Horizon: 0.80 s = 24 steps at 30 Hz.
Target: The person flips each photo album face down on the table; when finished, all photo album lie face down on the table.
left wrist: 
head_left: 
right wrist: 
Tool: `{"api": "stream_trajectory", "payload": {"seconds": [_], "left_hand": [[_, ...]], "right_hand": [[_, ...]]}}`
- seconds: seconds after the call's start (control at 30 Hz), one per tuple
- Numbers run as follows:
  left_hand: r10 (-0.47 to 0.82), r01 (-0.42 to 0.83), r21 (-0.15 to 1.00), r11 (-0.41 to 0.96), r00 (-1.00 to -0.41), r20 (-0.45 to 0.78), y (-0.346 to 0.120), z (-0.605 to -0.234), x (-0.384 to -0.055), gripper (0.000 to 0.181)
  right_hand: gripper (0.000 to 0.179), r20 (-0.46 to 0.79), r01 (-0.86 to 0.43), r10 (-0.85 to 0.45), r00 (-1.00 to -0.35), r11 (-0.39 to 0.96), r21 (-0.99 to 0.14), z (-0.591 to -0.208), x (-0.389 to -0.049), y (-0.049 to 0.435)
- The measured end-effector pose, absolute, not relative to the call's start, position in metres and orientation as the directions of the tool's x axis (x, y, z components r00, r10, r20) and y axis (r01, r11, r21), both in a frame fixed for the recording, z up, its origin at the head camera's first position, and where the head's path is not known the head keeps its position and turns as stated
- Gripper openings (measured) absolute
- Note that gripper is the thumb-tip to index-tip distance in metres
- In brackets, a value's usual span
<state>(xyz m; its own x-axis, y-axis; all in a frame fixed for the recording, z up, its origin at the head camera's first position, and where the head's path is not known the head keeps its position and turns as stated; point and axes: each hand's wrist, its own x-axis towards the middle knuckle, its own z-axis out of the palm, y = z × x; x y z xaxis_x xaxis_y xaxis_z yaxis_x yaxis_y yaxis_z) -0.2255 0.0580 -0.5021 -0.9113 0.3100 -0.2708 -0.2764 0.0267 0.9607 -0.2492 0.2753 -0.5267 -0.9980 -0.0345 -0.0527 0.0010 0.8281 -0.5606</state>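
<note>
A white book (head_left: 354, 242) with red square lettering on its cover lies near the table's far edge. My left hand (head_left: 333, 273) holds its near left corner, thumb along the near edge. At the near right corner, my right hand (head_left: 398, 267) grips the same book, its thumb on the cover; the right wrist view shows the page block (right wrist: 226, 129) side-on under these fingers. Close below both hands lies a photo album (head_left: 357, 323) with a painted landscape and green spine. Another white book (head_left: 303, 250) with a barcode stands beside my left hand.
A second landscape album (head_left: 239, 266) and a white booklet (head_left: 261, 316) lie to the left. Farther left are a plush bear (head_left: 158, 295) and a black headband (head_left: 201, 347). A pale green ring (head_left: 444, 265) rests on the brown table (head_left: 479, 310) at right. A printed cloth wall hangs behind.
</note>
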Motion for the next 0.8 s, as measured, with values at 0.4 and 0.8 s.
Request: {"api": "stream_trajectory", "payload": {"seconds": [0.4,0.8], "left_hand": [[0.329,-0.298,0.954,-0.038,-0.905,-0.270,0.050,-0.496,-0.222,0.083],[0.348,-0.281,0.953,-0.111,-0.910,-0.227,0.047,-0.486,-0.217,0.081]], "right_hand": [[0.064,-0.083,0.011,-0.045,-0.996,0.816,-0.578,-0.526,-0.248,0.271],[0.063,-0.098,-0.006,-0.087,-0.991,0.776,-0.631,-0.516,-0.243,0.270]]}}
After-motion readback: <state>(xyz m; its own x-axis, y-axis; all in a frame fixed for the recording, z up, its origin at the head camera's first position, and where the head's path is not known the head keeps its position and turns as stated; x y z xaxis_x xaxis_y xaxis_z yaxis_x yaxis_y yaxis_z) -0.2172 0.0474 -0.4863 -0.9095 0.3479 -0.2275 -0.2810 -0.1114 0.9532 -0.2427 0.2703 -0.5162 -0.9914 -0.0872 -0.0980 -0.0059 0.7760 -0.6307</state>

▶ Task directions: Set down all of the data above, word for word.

▶ Exercise result:
Horizon: 0.80 s = 24 steps at 30 Hz.
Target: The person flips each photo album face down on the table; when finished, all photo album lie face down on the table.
left wrist: 
head_left: 
right wrist: 
Tool: `{"api": "stream_trajectory", "payload": {"seconds": [_], "left_hand": [[_, ...]], "right_hand": [[_, ...]]}}`
- seconds: seconds after the call's start (control at 30 Hz), one per tuple
- Numbers run as follows:
  left_hand: r10 (-0.47 to 0.82), r01 (-0.42 to 0.83), r21 (-0.15 to 1.00), r11 (-0.41 to 0.96), r00 (-1.00 to -0.41), r20 (-0.45 to 0.78), y (-0.346 to 0.120), z (-0.605 to -0.234), x (-0.384 to -0.055), gripper (0.000 to 0.181)
  right_hand: gripper (0.000 to 0.179), r20 (-0.46 to 0.79), r01 (-0.86 to 0.43), r10 (-0.85 to 0.45), r00 (-1.00 to -0.35), r11 (-0.39 to 0.96), r21 (-0.99 to 0.14), z (-0.591 to -0.208), x (-0.389 to -0.049), y (-0.049 to 0.435)
- The measured end-effector pose, absolute, not relative to the call's start, position in metres and orientation as the directions of the tool's x axis (x, y, z components r00, r10, r20) and y axis (r01, r11, r21), both in a frame fixed for the recording, z up, its origin at the head camera's first position, and where the head's path is not known the head keeps its position and turns as stated
- Gripper openings (measured) absolute
- Note that gripper is the thumb-tip to index-tip distance in metres
- In brackets, a value's usual span
<state>(xyz m; its own x-axis, y-axis; all in a frame fixed for the recording, z up, its origin at the head camera's first position, and where the head's path is not known the head keeps its position and turns as stated; point and axes: each hand's wrist, its own x-axis towards the middle knuckle, its own z-axis out of the palm, y = z × x; x y z xaxis_x xaxis_y xaxis_z yaxis_x yaxis_y yaxis_z) -0.2255 0.0580 -0.5021 -0.9113 0.3100 -0.2708 -0.2764 0.0267 0.9607 -0.2492 0.2753 -0.5267 -0.9980 -0.0345 -0.0527 0.0010 0.8281 -0.5606</state>
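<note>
A white book (head_left: 354, 242) with red square lettering on its cover lies near the table's far edge. My left hand (head_left: 333, 273) holds its near left corner, thumb along the near edge. At the near right corner, my right hand (head_left: 398, 267) grips the same book, its thumb on the cover; the right wrist view shows the page block (right wrist: 226, 129) side-on under these fingers. Close below both hands lies a photo album (head_left: 357, 323) with a painted landscape and green spine. Another white book (head_left: 303, 250) with a barcode stands beside my left hand.
A second landscape album (head_left: 239, 266) and a white booklet (head_left: 261, 316) lie to the left. Farther left are a plush bear (head_left: 158, 295) and a black headband (head_left: 201, 347). A pale green ring (head_left: 444, 265) rests on the brown table (head_left: 479, 310) at right. A printed cloth wall hangs behind.
</note>
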Motion for the next 0.8 s, as measured, with values at 0.4 and 0.8 s.
Request: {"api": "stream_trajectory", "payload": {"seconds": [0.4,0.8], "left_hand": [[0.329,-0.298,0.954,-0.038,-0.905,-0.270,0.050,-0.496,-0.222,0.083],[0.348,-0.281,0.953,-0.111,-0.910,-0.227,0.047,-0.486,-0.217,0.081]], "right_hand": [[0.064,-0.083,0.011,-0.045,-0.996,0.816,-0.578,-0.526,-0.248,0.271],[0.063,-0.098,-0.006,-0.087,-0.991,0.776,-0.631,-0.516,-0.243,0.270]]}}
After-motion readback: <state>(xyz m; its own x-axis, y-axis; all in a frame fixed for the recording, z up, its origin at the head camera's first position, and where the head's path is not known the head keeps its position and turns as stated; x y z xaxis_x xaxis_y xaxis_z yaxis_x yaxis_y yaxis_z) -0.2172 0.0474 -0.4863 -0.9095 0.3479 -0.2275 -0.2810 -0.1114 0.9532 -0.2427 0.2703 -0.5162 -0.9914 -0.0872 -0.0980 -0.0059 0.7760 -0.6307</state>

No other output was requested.